(Assignment): Only the lines from the beginning of the data below through the line containing "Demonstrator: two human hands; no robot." belong in the response, each copied exactly.
[The data — start]
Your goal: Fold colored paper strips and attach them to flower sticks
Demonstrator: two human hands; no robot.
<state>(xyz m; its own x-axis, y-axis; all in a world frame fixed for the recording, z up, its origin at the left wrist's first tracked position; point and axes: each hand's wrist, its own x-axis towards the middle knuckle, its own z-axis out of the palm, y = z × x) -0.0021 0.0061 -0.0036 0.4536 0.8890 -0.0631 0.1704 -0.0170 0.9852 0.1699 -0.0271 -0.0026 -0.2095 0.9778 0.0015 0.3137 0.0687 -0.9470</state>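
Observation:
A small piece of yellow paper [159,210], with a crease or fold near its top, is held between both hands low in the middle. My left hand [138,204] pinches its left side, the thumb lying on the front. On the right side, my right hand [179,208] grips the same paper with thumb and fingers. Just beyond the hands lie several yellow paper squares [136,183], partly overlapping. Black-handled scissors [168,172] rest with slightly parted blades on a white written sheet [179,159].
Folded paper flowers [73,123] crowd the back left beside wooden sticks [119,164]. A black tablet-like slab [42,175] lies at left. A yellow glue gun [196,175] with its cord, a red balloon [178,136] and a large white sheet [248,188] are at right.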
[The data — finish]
(Solution for this task):
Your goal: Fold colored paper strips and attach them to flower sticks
Demonstrator: two human hands; no robot.

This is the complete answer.